In the subsequent distillation stage, in the case of coconut or palm kernel fatty acid methyl esters, the preliminary alkyl esters of the chain length range C ₆ -C _{10 are} usually separated off and the C ₁₂ -C ₁₈ main esters are then distilled overhead. Since the refined esters used in the distillation contain, in addition to the free and the bound glycerol, about 0.4% by weight of free fatty acids and the total amount of the transesterification catalyst, complex chemical reactions can take place at the high distillation temperatures, which in turn leads to both in the main ester free glycerin as well as bound glycerin (ie monoglycerides) can be formed. Therefore, the main barrel esters are usually cleaned in a coalescence separator; the again refined esters still contain 0.08 to 0.1% by weight of free glycerol, 0.5 to 0.6% by weight of monoglycerides and 0.2 to 0.3% by weight of free fatty acids.

Both the lead and the main run alkyl esters are largely through High pressure hydrogenation converted into the corresponding primary alcohols. In this process has been It has long been known that a higher content of free and bound glycerol in the methyl ester of The disadvantage is that the hydrogenation of monoglycerides leads to the formation of undesired alkanediols and this strongly exothermic side reaction is to damage the catalyst and thus to shorten it life span. The presence of free fatty acids is similar for the catalyst harmful.

The object of the invention was therefore to develop a method by means of which medium-chain fatty acid lower alkyl esters with the lowest possible free and burned content can produce glycerin and free fatty acids. Preferably the content of free Glycerol in the alkyl esters are below 0.05% by weight.

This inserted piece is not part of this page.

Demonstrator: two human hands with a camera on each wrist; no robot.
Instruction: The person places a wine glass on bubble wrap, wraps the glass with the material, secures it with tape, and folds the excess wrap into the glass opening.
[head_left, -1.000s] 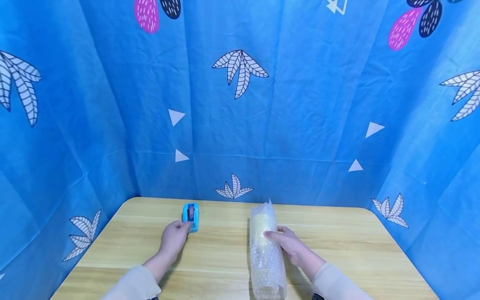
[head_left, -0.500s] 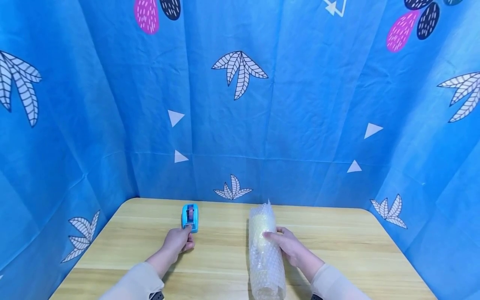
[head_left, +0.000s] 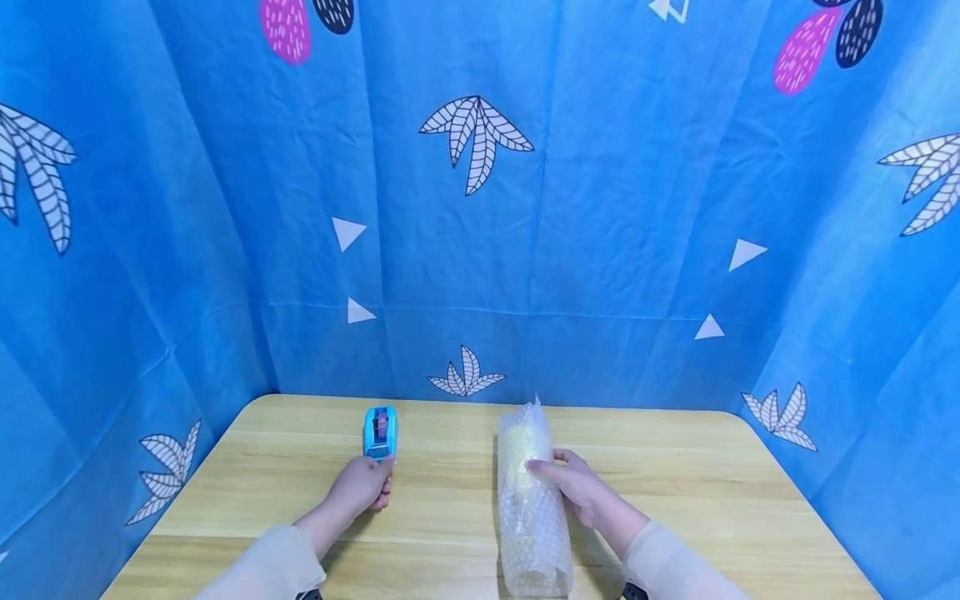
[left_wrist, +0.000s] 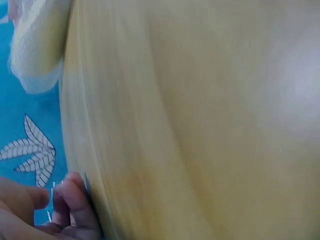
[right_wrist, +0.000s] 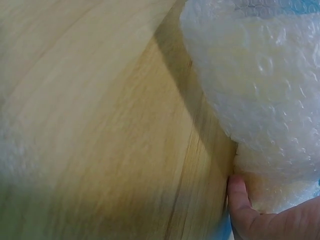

Description of the invention

The invention relates to a process for the preparation of C ₁₂ -C ₁₈ fatty acid lower alkyl esters by catalytic transesterification of fats and oils with lower alcohols, in which

• a) the resulting crude C ₆ -C ₂₂ -fatty acid lower alkyl esters are circulated in a pipeline system under strong shear and the circulating stream is mixed with 1 to 10% by weight, based on the amount of alkyl ester, of water,
• b) a part of the alkyl ester / water mixture is discharged and the organic from the aqueous Phase separates
• c) subjecting the refined C ₆ -C ₂₂ fatty acid lower alkyl ester to a fractional distillation,
• d) the C ₁₂ -C ₁₈ fatty acid lower alkyl ester fraction obtained is circulated again in a second pipe system and mixed with 1 to 10% by weight of water, and finally
• e) a part of the alkyl ester / water mixture is removed and the organic from the water phase.

Surprisingly, C ₁₂ -C ₁₈ fatty acid lower alkyl esters are obtained which contain less than 0.03% by weight of free glycerol, less than 0.2% by weight of bound glycerol and less than 0 of free fatty acids. Have 2 wt .-% and are therefore excellently suitable for the production of corresponding primary alcohols.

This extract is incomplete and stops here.